新規契約2兆7,509億円にもかかわらず配当は半減
利益圧力を反映した動きとして、同社取締役会は期末配当を1株当たりわずか8.6セントと宣言した。これは前年度に支払われた17.8セントから大幅な削減である。株主還元のこの削減は、同社の事業成長とは対照的である。中国中鉄は年間で1.3%増の2兆7,509億円相当の新規契約を獲得した。
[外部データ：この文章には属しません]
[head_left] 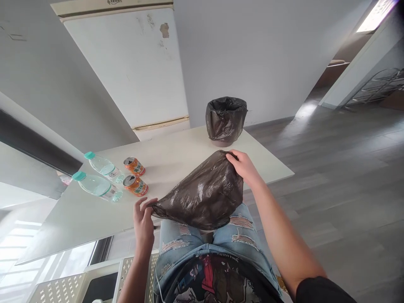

これにより、建設受注残高総額は4兆3,389億7,000万元という巨額に拡大し、現在の収益性が低下しているにもかかわらず、将来の仕事のパイプラインがあることを示している。
より広範なセクター圧力が顕在化
中国中鉄の業績は、中国のインフラおよび不動産関連産業における収益性低下の広範な傾向と一致している。同国の不動産セクターにおける進行中の「深い調整」は波及効果を生み出し、大規模建設プロジェクトの利益率とタイミングに影響を与えている可能性が高い。例えば、上海実業控股のような他のコングロマリットも、困難な事業環境を理由に、同期間中にインフラ関連利益が31%以上減少した。これは、北京がインフラ投資を支援し続けているにもかかわらず、国有企業がマージン圧縮と収益性の課題に直面していることを示唆している。